Task objective: Go through the data and copy each line where the string "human" appears.

Provided data:
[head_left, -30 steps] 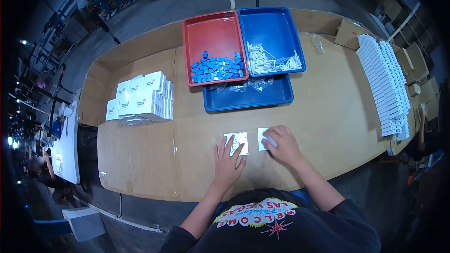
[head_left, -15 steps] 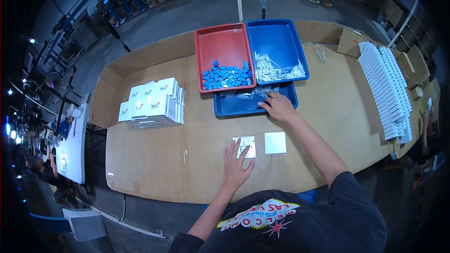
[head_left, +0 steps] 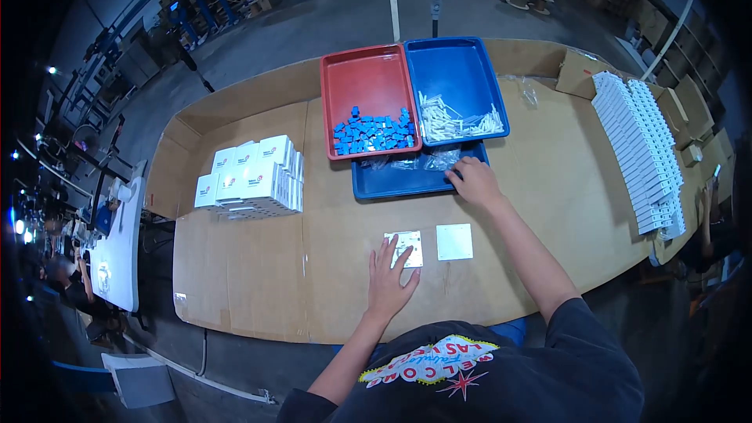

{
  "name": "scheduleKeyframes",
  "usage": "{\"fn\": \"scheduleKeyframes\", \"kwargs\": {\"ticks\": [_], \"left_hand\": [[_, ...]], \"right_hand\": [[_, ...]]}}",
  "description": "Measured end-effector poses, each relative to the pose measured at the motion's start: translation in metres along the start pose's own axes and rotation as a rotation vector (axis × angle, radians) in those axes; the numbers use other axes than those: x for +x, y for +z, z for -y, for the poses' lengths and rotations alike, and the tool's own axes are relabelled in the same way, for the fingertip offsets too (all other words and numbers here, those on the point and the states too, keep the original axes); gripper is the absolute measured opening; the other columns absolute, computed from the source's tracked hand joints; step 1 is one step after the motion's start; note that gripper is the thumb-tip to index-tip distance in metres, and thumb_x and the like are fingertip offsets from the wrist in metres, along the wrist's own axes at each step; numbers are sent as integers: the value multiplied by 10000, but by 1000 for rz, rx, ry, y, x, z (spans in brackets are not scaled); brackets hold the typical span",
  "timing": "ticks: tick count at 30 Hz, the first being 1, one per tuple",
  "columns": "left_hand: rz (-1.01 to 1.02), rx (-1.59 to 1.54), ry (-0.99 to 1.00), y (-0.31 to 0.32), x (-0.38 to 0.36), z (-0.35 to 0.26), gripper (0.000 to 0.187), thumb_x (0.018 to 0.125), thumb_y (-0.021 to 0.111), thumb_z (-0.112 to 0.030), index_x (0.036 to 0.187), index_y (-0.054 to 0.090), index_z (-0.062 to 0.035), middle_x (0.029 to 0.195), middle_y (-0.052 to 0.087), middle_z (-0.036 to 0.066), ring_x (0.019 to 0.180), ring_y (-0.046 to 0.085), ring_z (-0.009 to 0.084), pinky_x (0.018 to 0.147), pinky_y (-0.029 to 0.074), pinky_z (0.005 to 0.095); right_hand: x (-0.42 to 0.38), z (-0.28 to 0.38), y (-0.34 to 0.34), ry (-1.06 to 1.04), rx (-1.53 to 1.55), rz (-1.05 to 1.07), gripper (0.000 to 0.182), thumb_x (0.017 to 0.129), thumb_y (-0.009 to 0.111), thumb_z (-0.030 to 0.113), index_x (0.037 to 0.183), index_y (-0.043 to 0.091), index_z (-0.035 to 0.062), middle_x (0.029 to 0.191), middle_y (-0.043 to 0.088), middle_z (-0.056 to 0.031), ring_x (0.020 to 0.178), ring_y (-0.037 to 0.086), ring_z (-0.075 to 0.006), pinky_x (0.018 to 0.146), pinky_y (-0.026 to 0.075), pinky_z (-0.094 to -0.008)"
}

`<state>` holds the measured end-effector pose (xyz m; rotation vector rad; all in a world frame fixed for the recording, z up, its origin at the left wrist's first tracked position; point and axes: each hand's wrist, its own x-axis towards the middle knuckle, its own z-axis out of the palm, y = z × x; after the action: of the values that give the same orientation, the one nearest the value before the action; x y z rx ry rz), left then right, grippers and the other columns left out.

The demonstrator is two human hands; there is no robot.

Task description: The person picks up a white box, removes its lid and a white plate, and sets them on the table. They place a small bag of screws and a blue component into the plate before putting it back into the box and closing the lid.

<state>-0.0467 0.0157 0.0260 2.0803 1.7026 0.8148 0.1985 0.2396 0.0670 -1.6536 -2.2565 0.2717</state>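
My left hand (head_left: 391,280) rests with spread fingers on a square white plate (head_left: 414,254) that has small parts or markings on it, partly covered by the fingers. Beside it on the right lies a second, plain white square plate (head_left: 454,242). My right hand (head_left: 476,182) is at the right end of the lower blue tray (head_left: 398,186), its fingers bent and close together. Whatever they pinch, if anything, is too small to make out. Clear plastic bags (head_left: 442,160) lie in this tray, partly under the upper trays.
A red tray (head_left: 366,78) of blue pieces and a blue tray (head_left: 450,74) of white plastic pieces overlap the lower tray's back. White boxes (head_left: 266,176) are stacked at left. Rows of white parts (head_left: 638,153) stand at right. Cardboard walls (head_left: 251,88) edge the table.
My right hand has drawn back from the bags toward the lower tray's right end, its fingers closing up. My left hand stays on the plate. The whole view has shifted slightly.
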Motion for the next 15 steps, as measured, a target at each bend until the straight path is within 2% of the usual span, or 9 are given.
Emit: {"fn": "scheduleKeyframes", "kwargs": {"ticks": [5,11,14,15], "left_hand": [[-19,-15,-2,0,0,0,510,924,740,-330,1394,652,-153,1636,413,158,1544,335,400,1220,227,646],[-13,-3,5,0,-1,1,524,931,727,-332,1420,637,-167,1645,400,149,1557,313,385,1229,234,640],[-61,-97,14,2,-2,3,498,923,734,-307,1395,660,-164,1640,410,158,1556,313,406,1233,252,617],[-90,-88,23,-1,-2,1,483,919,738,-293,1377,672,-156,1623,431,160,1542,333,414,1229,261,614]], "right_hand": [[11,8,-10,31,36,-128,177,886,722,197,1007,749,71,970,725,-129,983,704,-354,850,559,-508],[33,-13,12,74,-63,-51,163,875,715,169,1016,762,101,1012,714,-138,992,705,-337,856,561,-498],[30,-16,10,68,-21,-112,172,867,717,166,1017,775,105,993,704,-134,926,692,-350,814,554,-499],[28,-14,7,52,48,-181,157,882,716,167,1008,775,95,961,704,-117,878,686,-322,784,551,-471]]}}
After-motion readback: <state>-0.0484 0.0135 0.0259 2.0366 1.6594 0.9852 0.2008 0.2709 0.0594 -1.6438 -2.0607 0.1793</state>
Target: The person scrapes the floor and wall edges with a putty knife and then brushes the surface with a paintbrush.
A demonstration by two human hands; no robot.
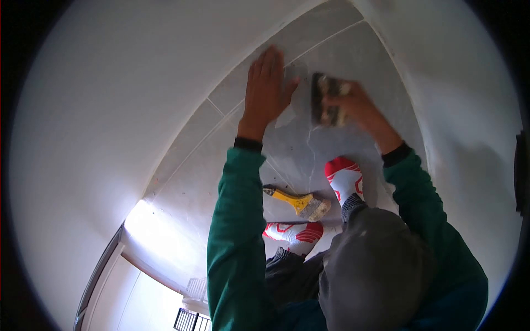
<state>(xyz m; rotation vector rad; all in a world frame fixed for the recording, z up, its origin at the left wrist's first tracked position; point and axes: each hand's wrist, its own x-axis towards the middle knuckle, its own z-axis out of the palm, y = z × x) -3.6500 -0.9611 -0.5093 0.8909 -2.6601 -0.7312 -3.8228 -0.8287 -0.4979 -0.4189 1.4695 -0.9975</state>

Output:
The demonstrator is two human hands; there is no robot.
A demonstration by two human hands; no robot.

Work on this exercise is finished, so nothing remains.